Dessin : Isabelle Françaix

 

 

"fille d'Irlande,

"fille amoureuse et farouche ! "*

Fille de magicienne aussi, qui lui a transmis le pouvoir des herbes qui guérissent et grâce auxquelles, avant le funeste voyage qui la conduit chez le Roi Marke, elle a guéri Tristan. Celui-ci à présent la conduit à un autre et, même si elle crie sa haine du jeune traître, elle parvient mal à cacher le sentiment brûlant qui déjà la ravage, cet amour qui, elle le pressent, le vouera à la mort :

" Elu pour moi, / perdu pour moi, / noble et saint, / audacieux et lâche ! /Tête vouée à la mort ! / Coeur voué à la mort ! "

Le philtre de mort qu'elle partage avec lui, le laissant croire qu'il s'agit d'un breuvage de réconciliation, échangé au dernier moment à leur insu par Brangaine, la servante et confidente, avec un philtre d'amour, révèle leur passion commune plus qu'il ne la provoque.
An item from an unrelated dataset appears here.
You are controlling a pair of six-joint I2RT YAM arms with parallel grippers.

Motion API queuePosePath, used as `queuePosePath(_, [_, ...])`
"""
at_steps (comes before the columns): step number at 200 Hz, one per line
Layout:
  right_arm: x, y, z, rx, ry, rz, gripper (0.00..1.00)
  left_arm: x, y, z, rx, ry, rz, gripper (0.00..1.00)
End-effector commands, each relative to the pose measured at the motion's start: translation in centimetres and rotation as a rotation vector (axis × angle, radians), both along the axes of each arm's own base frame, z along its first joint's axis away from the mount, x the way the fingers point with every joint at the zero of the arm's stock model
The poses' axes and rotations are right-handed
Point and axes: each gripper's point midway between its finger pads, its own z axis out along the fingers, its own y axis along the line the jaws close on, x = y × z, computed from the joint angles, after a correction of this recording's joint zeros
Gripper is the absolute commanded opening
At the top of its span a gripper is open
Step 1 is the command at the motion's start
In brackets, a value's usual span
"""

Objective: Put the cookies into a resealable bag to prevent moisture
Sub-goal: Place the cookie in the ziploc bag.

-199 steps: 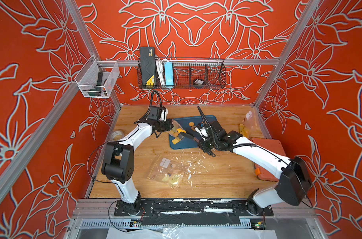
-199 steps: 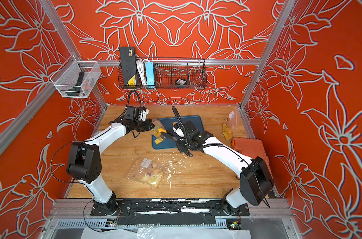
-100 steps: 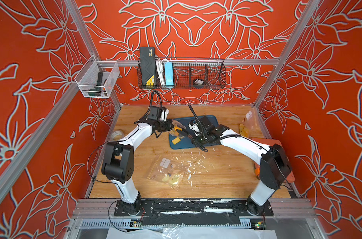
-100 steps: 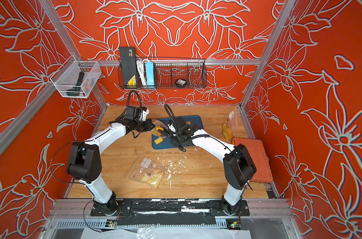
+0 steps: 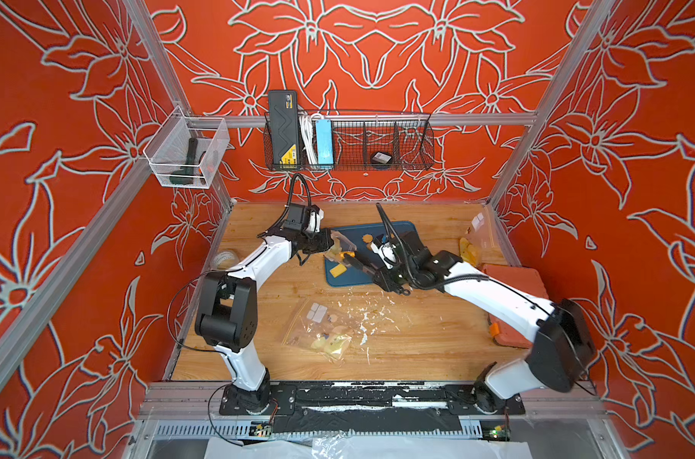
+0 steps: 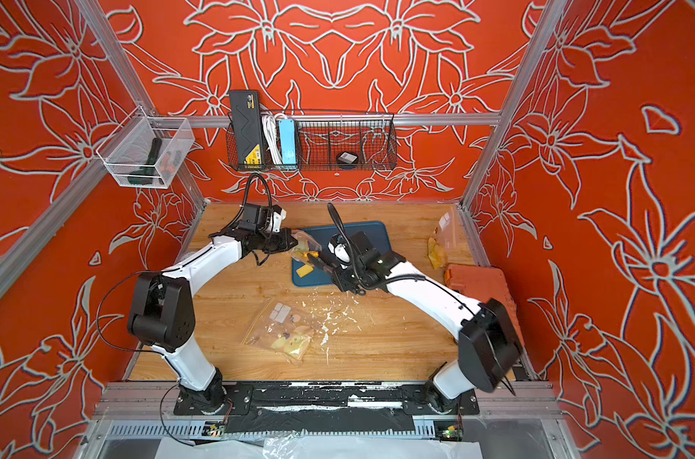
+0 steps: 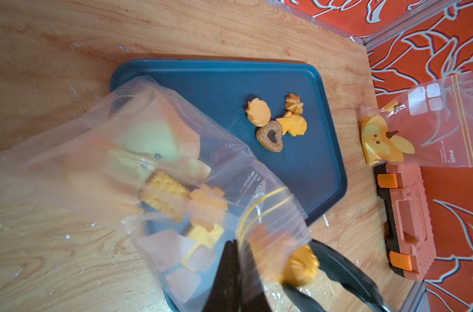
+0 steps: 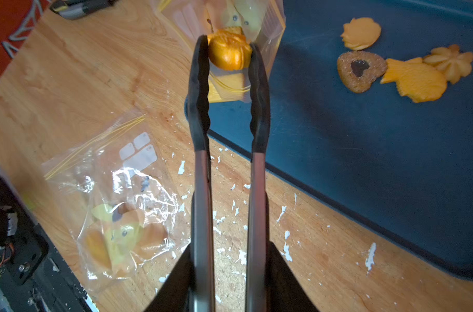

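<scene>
Over the blue tray edge: cookie at resealable bag mouth.
Left claw pinches the bag, its tips hidden behind blurred plastic; right claw clamps tongs nipping the cookie; four cookies lie mid-tray; bag print unreadable.

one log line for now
left claw: holds clear resealable plastic bag | right claw: grips black-tipped metal tongs, ridged orange cookie between tips at bag mouth | dark blue tray: four cookies
</scene>
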Motion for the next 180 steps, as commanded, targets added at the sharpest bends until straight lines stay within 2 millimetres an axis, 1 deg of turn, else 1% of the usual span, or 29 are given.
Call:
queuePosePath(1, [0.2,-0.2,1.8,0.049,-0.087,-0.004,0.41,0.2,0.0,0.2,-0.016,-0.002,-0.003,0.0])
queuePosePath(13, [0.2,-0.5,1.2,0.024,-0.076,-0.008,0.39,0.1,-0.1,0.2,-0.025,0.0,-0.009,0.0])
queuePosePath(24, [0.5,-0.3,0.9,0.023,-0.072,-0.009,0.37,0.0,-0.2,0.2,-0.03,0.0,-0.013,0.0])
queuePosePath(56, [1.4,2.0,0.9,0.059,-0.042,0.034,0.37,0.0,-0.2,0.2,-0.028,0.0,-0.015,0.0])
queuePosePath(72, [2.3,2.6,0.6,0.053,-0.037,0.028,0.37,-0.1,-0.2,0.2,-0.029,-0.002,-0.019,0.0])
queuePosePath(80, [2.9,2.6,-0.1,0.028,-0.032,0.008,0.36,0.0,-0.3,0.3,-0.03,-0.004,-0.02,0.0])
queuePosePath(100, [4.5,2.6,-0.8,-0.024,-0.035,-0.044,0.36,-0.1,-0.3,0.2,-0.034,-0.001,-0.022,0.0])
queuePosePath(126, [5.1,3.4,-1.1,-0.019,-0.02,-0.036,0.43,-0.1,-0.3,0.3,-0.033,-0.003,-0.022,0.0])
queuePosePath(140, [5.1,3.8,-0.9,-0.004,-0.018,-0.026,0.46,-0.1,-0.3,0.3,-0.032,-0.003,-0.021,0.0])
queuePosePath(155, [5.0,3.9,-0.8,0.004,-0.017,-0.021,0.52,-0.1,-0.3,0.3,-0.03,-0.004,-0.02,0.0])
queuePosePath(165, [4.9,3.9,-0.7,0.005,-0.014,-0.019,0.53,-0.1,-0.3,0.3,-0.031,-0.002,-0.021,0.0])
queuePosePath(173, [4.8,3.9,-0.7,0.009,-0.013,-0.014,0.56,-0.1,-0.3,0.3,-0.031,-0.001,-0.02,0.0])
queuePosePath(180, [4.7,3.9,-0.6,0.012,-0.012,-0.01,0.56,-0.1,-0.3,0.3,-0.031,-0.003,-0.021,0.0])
Il ouvre pour eux "le royaume merveilleux de la nuit " contre "ce monde que le jour éclaire d'un mensonge ". "La bravade de la mort cède au feu de l'amour."

Isolde incarne la nuit, l'éternelle nuit de la passion, impossible à la lumière. Par devers les jalousies et les complots, seule la mort peut réunir les amants qui, dans leur aveuglement, ignoreront à jamais la bonté du Roi Marke qui allait sceller leur amour.

" La lumière

serait-elle la lumière de ma vie,

j'en ris

et ne crains pas de devoir l'éteindre. " (Isolde)

 

(* Les citations en italiques sont tirées du livret de Tristan et Isolde.)